El informe de Brodie
Se aleja el instante en el que pueda cumplirse aquella sabia y universal aspiración de Borges en 'El informe de Brodie': que algún día mereceremos no tener gobernantes
Un dirigente, un líder que quiera serlo realmente, tiene que convertirse en autoridad, es decir, en hombre o mujer con valores, ambiciones autolimitadas y respeto a la razón y a la verdad. En este punto, y en tiempos convulsos de posverdad, conviene recordar a Erasmo, quien en La educación del príncipe cristiano, hizo una analogía especialmente hermosa y certera: que el preceptor o asesor que envenena con malas ideas o malos consejos el corazón de un príncipe es tan criminal como el canalla que envenena un pozo de agua del que bebe una población entera y con eso envenena a todo el mundo. Eso es lo que hacen los malos gobernantes, envenenar el pozo del que bebemos todos, personas e instituciones.
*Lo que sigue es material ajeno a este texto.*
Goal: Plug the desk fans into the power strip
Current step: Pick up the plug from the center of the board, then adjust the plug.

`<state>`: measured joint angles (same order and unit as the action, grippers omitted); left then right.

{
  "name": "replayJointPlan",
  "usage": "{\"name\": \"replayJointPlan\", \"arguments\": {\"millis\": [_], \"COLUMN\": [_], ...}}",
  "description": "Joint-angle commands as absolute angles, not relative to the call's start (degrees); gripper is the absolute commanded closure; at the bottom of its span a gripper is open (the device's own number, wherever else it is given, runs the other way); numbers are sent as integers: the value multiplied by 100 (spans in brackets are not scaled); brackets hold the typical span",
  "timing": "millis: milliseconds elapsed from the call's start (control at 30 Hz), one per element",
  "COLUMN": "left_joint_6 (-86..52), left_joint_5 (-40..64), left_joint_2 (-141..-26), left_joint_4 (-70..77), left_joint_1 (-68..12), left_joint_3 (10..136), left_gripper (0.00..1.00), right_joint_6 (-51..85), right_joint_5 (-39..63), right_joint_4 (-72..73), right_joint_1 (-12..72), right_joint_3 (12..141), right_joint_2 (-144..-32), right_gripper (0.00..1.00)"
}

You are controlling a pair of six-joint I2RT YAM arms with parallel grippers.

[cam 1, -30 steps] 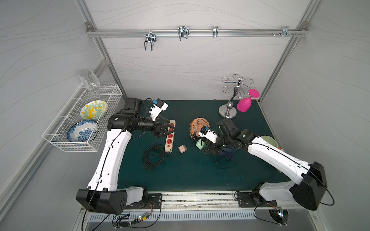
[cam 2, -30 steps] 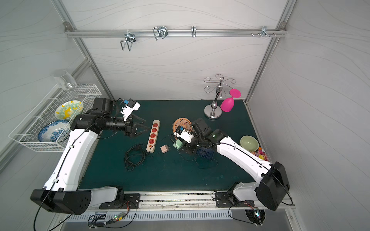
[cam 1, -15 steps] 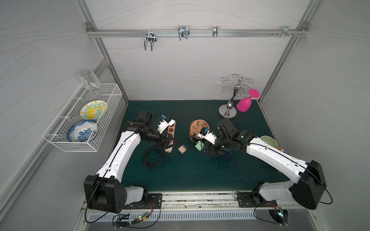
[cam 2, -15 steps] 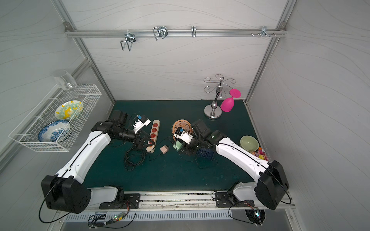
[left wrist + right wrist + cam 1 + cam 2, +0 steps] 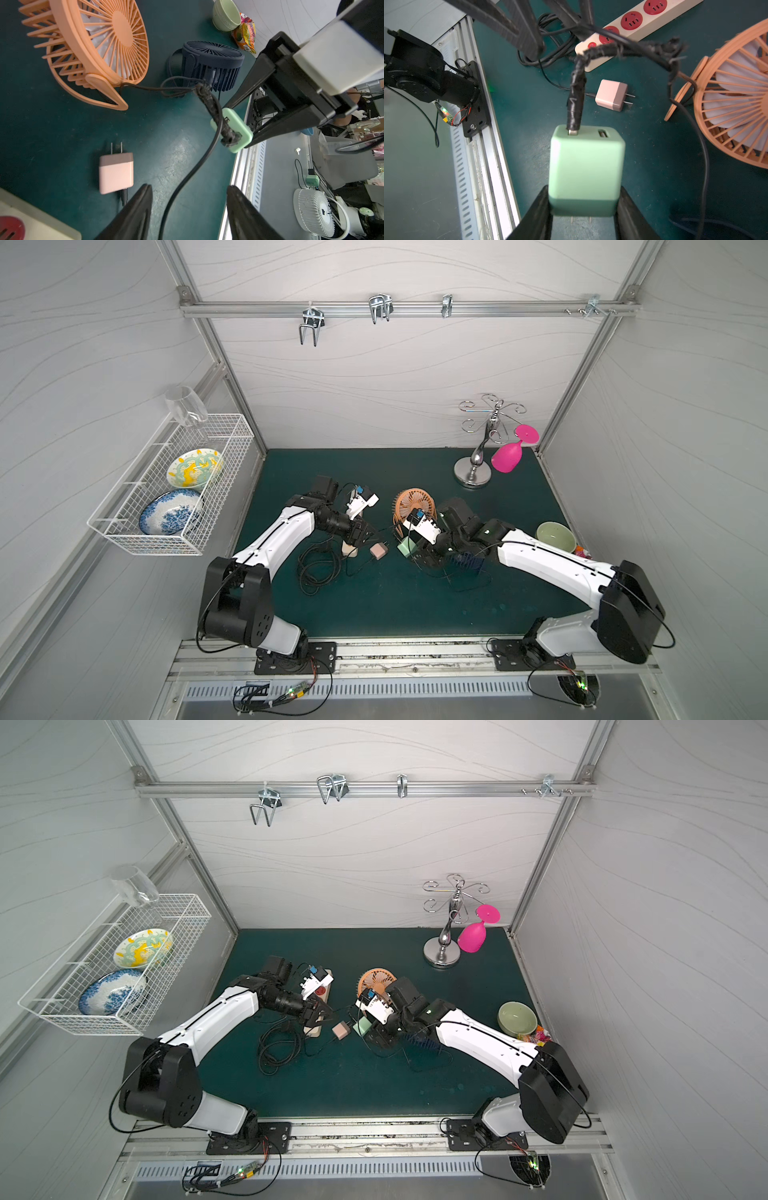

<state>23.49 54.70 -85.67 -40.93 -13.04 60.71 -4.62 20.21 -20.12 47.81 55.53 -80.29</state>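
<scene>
Plugging is not done: green adapter [image 5: 586, 166] is clamped in right gripper [image 5: 583, 197] off power strip [image 5: 643, 29], left gripper [image 5: 189, 187] jaws are parted around black cord [image 5: 198, 164].

White wavy-grain wall panels [image 5: 395, 385] on three sides, aluminium rail [image 5: 498, 308] with hooks across back, dark green mat [image 5: 415, 605] floor, wire basket [image 5: 137, 539] on side wall, even light

On the desk [image 5: 395, 605], the power strip [image 5: 632, 20] lies left of centre, its cord [image 5: 318, 568] coiled before its near end and a charger [image 5: 378, 551] just right of that end. The fan [image 5: 413, 506] stands at centre. A stand [image 5: 473, 479] occupies the far right corner, and a bowl [image 5: 555, 533] sits at the right edge.
</scene>
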Motion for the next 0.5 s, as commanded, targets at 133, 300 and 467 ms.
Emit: {"name": "replayJointPlan", "arguments": {"millis": [133, 300, 467], "left_joint_6": [2171, 1958, 1317], "left_joint_5": [5976, 5993, 6132], "left_joint_2": [-8615, -8418, -8286], "left_joint_4": [-4235, -4513, -4254], "left_joint_1": [-1479, -1532, -1680], "left_joint_3": [6391, 6649, 6654], "left_gripper": [95, 100, 97], "right_joint_6": [-2, 478, 691], "right_joint_5": [1699, 1412, 1432], "right_joint_4": [-1492, -1194, -629], "right_joint_1": [5041, 5118, 5146], "right_joint_3": [5559, 5703, 5754], "right_joint_2": [-8438, -8757, -9015], "right_gripper": [96, 99, 100]}}
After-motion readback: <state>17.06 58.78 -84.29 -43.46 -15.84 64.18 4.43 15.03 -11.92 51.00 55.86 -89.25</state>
Necesitamos líderes que vayan más allá de las jerarquías: que estén comprometidos, que sean fiables, creíbles y motivadores, cómplices y orientados hacia los demás, hacia todos los demás; que escuchen y dialoguen y no busquen siempre culpables, sino que en plena era digital sean capaces de armonizar talento y tecnología además de gestionar equipos de personas de distintas generaciones y con diferentes habilidades. Que sepan garantizar la igualdad de oportunidades, la diversidad, y la participación de todos en el proyecto común. La excelencia empresarial, por ejemplo, será una quimera, un imposible, si no luchamos decididamente contra el subempleo y el trabajo indigno, porque la primera obligación del empresario, además de dar resultados, crear empleo, ser innovador y competitivo, es ser integro y decente.
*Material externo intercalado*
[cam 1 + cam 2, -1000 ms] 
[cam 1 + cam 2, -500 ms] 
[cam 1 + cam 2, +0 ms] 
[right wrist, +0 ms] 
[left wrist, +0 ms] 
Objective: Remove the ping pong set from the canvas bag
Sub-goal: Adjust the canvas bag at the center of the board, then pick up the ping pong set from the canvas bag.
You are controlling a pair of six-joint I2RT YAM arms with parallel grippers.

Muchos dirigentes, políticos o empresariales, se han dejado atrapar por las vanidades del puesto o del poder. Han malgastado su autoridad y la función de perfeccionamiento que deben atesorar. Mucha gente, la sagrada opinión publica, está harta de esas imposturas y quiere empresas e instituciones que cumplan la función social y racional para la que fueron creadas, y que no se conviertan solo en fuentes de enriquecimiento de dirigentes con pocos escrúpulos y ambición desmedida.
Muchos dirigentes, políticos o empresariales, se han dejado atrapar por las vanidades del puesto o del poder
La democracia exige dirigentes, gobiernos, empresarios e instituciones que sean transparentes y acepten rendir cuentas como una obligación y nunca como una humillación; que procuren la solución de los problemas que preocupan a los ciudadanos, respeten las leyes y los bienes que son de todos, aunque el cuidado y la gestión estén solo en sus manos. Autoridad significa, en muchos aspectos, austeridad en las pulsiones: las viejas virtudes de la sobriedad, solidez, sencillez, ausencia de adornos y trabajo sin alardes, “estilo olivar” (dando frutos sin hacer ostentación de flores), huyendo de falsas promesas y mentiras, liquidando estructuras y organismos innecesarios e inoperantes.
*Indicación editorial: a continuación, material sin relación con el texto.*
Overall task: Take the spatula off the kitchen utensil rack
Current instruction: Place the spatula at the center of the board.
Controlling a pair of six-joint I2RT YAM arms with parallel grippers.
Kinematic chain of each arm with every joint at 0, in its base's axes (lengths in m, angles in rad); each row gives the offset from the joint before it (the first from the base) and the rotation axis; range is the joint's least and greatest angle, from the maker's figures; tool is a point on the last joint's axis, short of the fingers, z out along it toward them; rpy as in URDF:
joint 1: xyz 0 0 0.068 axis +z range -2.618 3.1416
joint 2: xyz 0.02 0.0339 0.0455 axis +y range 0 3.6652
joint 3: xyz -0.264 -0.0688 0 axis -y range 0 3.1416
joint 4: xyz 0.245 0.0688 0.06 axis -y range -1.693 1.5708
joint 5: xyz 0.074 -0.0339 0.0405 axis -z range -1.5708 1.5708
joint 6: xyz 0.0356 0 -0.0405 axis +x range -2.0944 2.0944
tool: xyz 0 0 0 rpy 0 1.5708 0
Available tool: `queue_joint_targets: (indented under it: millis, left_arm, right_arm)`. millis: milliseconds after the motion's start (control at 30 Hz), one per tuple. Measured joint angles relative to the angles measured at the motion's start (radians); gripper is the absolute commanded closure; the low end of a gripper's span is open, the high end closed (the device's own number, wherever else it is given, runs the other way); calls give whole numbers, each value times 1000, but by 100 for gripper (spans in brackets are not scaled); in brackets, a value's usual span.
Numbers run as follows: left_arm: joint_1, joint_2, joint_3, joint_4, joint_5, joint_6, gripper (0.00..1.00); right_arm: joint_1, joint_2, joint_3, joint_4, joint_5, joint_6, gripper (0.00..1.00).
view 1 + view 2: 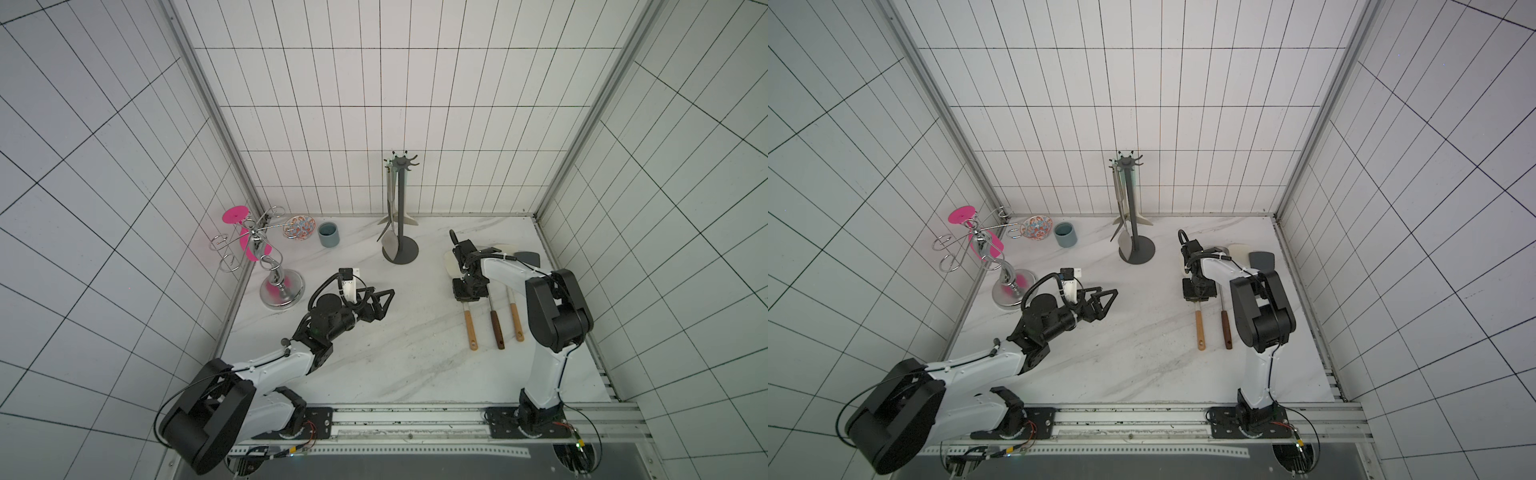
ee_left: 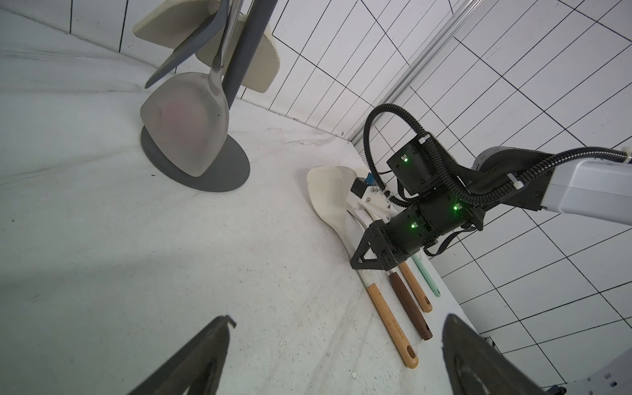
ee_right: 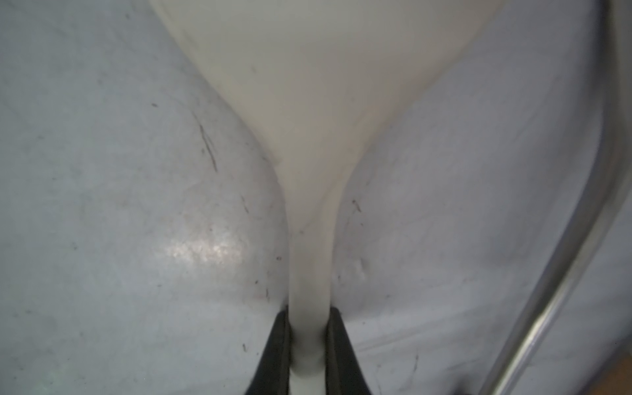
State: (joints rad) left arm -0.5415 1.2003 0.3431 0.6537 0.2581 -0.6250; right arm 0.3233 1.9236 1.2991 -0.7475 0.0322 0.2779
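While clear of the kitchen utensil rack [image 1: 400, 208], cream spatula [image 3: 325, 85] neck tight between jaws of right tool [image 3: 308, 313]; left tool [image 2: 338, 319] spread

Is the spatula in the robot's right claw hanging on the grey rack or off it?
Off. The cream spatula lies on the table, apart from the kitchen utensil rack; the right gripper pinches its neck.

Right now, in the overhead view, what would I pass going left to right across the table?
Chrome stand → patterned bowl → blue-grey cup → kitchen utensil rack → cream spatula → dark-handled utensil → light-handled utensil.
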Motion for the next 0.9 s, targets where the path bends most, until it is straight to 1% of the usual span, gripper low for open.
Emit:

No ha sido así, y no está siendo así. Quizá por aquello de Nietzsche de la “voluntad de poder”, o quizá por otra voluntad que también él formuló: la “voluntad de apariencia”. La imagen o el adorno está desplazando al argumento y la apariencia (incluso la mentira) a la verdad, como ya pasó con los sofistas en Grecia. Los “sofistas” modernos, mucho más descarados y menos cultos que los antiguos, luchan por ser los primeros, los más listos y aparecer en los papeles como protagonistas indiscutibles. Pero un líder, un dirigente o una autoridad debe esforzarse por cumplir la fórmula de Kant, los tres principios del progreso: cultivarse, civilizarse y moralizarse.
Hemos dejado en el camino lo que Orwell llamó la decencia común, la infraestructura moral básica que construye sociedades y personas de excelencia
Cuando hace casi ochenta años Orwell escribía que “decir la verdad es un acto revolucionario”, probablemente estaba pensando —visionariamente— en lo que nos está pasando, que la propaganda se está apoderando gravemente de la realidad y de la verdad. Hemos construido una sociedad rabiosamente narcisista en la que, olvidando valores como esfuerzo, trabajo y decencia, los protagonistas son la fama efímera, la superficial y la tolerada irreverencia, o un culto al dinero a veces visiblemente obsceno para la inmensa mayoría. Hemos dejado en el camino lo que Orwell llamó common decency, la decencia común, la infraestructura moral básica que construye sociedades y personas de excelencia.
Y se aleja el instante en el que pueda cumplirse aquella sabia y universal aspiración de Borges en El informe de Brodie: que algún día mereceremos no tener gobernantes.
Juan José Almagro es abogado y doctor en Ciencias del Trabajo.